In my interactions, I have found out that the average Nigerian, including very educated people, have a shallow understanding of how the insurance industry is organized. There are many insurance professionals and entities operating within the insurance space. We have the insurance companies, reinsurance companies, insurance brokers, actuaries, loss adjusters and insurance agents. Of course, we have the almighty policy holders and they are the reason why all these insurance professionals congregate and are in business.
Before we go into details on each of the sub-sectors, let us get our hands on a working understanding of insurance. On the one hand, you can define insurance as a financial pool put together by an entity (insurance companies) from where contributors (policy holders), who suffer losses, are paid (indemnified) subject to the terms of the contract of insurance they entered into with the insurance company. This definition is important because many policy holders often ask why they should continue to pay premium when they have not suffered any loss and have nothing to show for the money (premium) they paid. They easily forget that today it is Mr. A; tomorrow they might be ones suffering losses.
On the other hand, insurance can be defined as a risk transfer mechanism where one party (policy holder or insured), for a specified amount (premium), transfers liability to another (insurance company) with a promise that should a specified event or incident occur leading to loss(es), the company will restore the insured to the position he was immediately before specified events occurred.
In the insurance space, insurance companies, which are also known as insurers and underwriters, bear the risk. Insurance brokers are trained insurance professionals, who act as intermediaries between the insuring publics, also known as policy holders, and the underwriters.
Insurance agents are also intermediaries, but are registered with a specified insurer and market the products of the insurer. They are not chartered, but are required by law to possess a certificate of proficiency issued by Chartered Insurance Institute of Nigeria.
Reinsurance companies are institutions that reinsure insurance companies. Normally, when a policyholder insures an asset with an insurance company through his broker, the insurance company determines the percentage of the risk it wants to retain. Whatever is above its retention is what it cedes (transfers) to the reinsurance companies. Here, insurance as a mechanism for risk transfer and spread of risks is fully at work. Please note that reinsurance companies only deal directly with insurance companies and other reinsurance companies. They have no direct dealings with individual policy holders.
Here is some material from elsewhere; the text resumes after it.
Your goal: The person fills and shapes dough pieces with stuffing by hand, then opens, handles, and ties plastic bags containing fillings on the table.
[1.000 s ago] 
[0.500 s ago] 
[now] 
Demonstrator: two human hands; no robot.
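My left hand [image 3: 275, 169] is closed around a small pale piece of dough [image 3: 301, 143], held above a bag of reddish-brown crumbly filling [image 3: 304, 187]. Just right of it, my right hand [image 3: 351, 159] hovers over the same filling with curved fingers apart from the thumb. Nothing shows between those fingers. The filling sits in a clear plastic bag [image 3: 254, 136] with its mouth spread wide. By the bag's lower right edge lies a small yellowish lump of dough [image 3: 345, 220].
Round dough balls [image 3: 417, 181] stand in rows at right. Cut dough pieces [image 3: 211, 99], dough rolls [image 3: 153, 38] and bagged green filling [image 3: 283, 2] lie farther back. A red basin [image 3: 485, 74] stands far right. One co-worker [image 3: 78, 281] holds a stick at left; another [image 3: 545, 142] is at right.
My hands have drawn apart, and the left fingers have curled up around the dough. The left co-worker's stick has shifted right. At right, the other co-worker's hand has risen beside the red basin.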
Loss adjusters, on the other hand, are independent claims specialists who investigate mainly large, complex or contentious claims for insurance companies. Normally policy holders do not get to know them until when there is a claim, especially large, complex and contentious claims. After the policy holder has submitted his estimates for repairs, replacement or reinstatement, the loss adjuster scrutinizes the estimates and other supporting documents. He determines whether the claim is genuine and whether the estimates are in order or inflated. Remember, what underwriters do in the event of a claim is to restore the policy holder to the position he was before the loss. That is the principle of indemnity. No insurance company will knowingly allow a policy holder to get more than indemnity, that is, make profit.
Finally, we have the actuaries. They are the mathematicians of the insurance industry. They use statistical techniques and mathematical skills to assess the probability of an event and its financial consequences.
Of all these insurance professionals or operators within the insurance industry, the only ones, the insuring public gets to interact with regularly are the underwriters, insurance agents and the insurance brokers. Four weeks ago, we dealt with the role of insurance brokers.
Underwriters, on the other hand, are the risk bearers. They pool resources together from the insuring public from where they settle policy holders who suffer losses. They are catalyst for economic growth and stability by ensuring that individuals and companies that suffer losses are kept afloat financially by ensuring that they restored to the financial positions they were before the loss. Life insurance is also an avenue of investment and financial/retirement planning.
The government can also borrow from Pension funds to fund capital and infrastructure projects.